Montgomery County, Maryland. Or MOCO as some people call it. This is a huge county in Maryland. It is among the top wealthiest counties is the country and also has a population over one million people.

There are 2 incorporated cities; Rockville & Gaithersburg. But there are many other densely populated cities as well. MoCo dates all the way back to 1776 & has an area size of 507 square miles. And within those 507 square miles are thousands of heating oil tanks, many of which are buried but also there are plenty of aboveground oil tanks. Specifically we are talking about residential oil tanks and small commercial buried oil tanks(such as churches). We are not talking about gas stations and large government facilities.

Many area of Montgomery co. are not serviced by natural gas so that leaves older homes and older heating systems served by heating oil or electric heat. Slightly newer houses may have propane heat, and now homes also have the option of things like geothermal and solar. However heating oil is still a great source of nice warm heat compared to electric heat/heat pumps – which to some people can leave a house feeling drafty.  By the way, in case you didn’t know, home heating oil is the same as diesel fuel. Yep the same stuff that big trucks run on, that you can buy at the fueling station. The pumps with the yellow handles and large nozzles just has clear diesel fuel and has various highway taxes added to it. While the off road diesel fuel/home heating oil is dyed a red color and does not have highway taxes. All heating oil sold today is now known as #2 oil and is also ultra-low sulfur which means it has 15 parts per million of sulfur content.

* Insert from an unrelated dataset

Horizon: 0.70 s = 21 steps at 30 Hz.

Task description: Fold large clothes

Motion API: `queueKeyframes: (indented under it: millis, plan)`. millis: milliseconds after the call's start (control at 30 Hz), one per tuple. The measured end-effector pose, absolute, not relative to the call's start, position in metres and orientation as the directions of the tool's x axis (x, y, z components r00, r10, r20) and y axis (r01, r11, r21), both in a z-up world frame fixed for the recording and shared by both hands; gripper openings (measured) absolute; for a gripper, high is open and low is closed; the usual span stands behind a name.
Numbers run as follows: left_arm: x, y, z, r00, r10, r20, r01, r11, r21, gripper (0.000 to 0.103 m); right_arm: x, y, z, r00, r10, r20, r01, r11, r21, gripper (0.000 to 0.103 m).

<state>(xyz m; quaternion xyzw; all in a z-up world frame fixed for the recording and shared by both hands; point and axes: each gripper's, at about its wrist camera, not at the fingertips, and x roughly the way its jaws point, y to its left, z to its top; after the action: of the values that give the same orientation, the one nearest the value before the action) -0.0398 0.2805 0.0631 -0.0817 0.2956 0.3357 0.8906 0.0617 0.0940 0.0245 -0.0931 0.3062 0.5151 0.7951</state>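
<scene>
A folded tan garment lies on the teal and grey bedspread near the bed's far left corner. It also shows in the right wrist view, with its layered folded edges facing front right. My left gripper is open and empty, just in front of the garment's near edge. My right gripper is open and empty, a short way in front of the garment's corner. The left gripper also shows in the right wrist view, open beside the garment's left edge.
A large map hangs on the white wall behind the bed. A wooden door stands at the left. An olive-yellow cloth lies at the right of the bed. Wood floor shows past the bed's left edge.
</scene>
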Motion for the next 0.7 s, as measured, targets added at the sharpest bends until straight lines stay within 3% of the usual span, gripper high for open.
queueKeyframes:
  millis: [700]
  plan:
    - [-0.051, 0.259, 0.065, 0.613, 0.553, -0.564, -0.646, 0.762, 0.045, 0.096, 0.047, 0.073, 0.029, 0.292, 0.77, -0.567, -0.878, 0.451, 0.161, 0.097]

I assume since you are reading this blog you have or are interested in residential UST’s and or AST’s. This would be underground storage tanks and aboveground storage tanks. If you are a homeowner (or a realtor here looking for information)and your property has a buried oil tank, it is 95% chance the buried oil tank is original to the home. Unless the home predates the 1950’s or 60’s and it was originally coal, and switched to oil sometime between 1950 – 1970.  Then your oil tank is not only very old but it is way past its useful lifespan of 20 years.

The Maryland Department of the Environment strongly recommends that homeowners remove or abandon in place any buried tank older than 20 years. So this would be any tank installed before the year 2000(roughly). If you do not know how old your tank is, and you do not have any paperwork showing when it was installed, then we can guarantee it is older than 20 years and you need to have the tank removed and replaced with an aboveground tank.

The most common size of aboveground tank is 275 gallons, and despite what some people think, the tank location outside vs. inside has no impact on lifespan of tank. This is because the tank corrodes from the inside out. So the cheapest installation location is outside. But if you have space restrictions smaller tanks are available. Or if you prefer to have additional storage capacity we can install more than 1 tank at your location or we can install one larger tank such as a 330 gallon, 400 gallon, 500 gallon or a 1000 gallon.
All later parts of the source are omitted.